Performance Middleware
Every Aegis project ships with built-in request timing. You don't have to enable it, configure it, or stand anything up. Open the Server card on the dashboard, click the Performance tab, and you see live per-endpoint stats for your running backend.
It is meant for live debugging of the current process. There is no database, no Redis, no external collector. Stats live in the process and reset when the backend restarts. For durable, cross-process telemetry, add the observability component (Logfire, OTEL); this is the always-on view that does not need it.
What You Get
Every HTTP request is timed and bucketed by its route pattern
(/users/{id}, not /users/123), so many real requests collapse
into one row. For each endpoint you see:
- Request count
- Average, min, max response time
- Median, p95, p99 response time
- Time of the most recent request
Plus a cross-endpoint roll-up: total requests, slowest endpoint, global average and p95.
Every response also carries an X-Response-Time header in
milliseconds, so the same data is available to clients without
opening the dashboard.
Where You See It
Performance Tab
Dashboard, Server card, Performance tab.
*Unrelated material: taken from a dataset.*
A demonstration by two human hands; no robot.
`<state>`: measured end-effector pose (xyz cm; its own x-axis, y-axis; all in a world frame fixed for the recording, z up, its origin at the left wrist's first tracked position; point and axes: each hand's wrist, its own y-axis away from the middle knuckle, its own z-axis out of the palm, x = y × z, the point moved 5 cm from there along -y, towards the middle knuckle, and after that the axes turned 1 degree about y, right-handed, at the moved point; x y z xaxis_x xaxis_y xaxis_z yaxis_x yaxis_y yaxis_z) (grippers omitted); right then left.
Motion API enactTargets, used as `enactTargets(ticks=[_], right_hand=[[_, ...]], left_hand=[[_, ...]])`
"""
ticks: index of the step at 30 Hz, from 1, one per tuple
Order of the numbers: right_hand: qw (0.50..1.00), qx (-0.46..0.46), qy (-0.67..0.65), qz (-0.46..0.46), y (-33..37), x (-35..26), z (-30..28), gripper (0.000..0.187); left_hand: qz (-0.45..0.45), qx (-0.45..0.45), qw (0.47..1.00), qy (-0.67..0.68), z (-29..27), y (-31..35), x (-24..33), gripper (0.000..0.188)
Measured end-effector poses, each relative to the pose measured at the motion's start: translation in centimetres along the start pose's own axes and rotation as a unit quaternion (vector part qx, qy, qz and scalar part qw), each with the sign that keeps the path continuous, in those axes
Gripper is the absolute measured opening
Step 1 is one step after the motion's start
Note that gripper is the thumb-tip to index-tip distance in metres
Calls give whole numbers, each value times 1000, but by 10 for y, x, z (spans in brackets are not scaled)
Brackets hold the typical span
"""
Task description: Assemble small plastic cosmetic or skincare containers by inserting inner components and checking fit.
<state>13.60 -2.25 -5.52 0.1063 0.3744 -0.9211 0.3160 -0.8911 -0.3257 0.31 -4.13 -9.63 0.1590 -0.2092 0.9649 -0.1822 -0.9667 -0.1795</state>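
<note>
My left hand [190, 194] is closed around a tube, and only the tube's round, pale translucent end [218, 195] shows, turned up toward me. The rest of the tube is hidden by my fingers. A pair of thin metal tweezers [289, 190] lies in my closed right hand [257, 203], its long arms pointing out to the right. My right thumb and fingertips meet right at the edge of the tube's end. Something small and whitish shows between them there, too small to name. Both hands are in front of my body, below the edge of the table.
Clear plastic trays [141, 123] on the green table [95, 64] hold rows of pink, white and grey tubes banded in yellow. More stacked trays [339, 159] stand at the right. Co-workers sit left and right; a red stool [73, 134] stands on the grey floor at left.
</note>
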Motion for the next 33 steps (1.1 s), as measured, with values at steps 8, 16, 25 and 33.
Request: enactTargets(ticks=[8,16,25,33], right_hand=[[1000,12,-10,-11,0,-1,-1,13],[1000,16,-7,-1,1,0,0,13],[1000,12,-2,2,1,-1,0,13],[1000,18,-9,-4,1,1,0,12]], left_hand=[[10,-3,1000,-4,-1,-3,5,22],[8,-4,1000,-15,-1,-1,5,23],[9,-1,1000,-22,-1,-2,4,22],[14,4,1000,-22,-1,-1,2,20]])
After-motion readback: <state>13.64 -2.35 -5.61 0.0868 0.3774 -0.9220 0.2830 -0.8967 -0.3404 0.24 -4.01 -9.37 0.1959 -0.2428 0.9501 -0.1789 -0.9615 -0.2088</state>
The tab fetches the latest numbers on every open and renders an expandable table sorted by call count. Click a row to see the full distribution.
A fresh process with no traffic yet shows an empty-state message rather than a zero-row table.
Metrics API
| Endpoint | Returns |
|---|---|
GET /api/v1/metrics/summary |
Cross-endpoint roll-up |
GET /api/v1/metrics/endpoints |
Per-endpoint detail, keyed by "<METHOD> <pattern>" |
Both are auth-gated when the auth service is included, and open otherwise.
Caveats
One counter per worker
Under multiple worker processes (gunicorn -w 4,
uvicorn --workers 4), each worker keeps its own independent
counter. The modal shows whichever worker happened to handle
your request, and successive opens can disagree. For aggregated
cross-worker telemetry, route through the observability
component instead.
Resets on restart
No persistence. Restart the backend and every count drops to zero. This is intentional: the goal is "what's slow right now," not historical trend analysis. If you want history, use observability.
Percentiles Are A Recent Window
Counts, averages, min, and max are all-time over the current process. Percentiles (median, p95, p99) are computed over the most recent 100 samples per endpoint, which keeps the math cheap and the memory bounded. The trade-off: percentiles track recent behavior rather than the whole lifetime, so a deploy that slowed down an hour ago stops showing in p95 once 100 newer requests have landed.
This is usually what you want when you're looking at "is the app slow right now."
When To Reach For Observability Instead
This middleware is great at: live debugging, cheap percentiles per endpoint, sanity-checking a deploy, finding the obviously slow route. It is not a replacement for proper observability, and is bad at: anything that needs history, anything that needs to aggregate across worker processes, anything that needs alerting, anything involving traces or downstream calls.
Add observability when you outgrow the in-process view. The two coexist; you don't have to pick.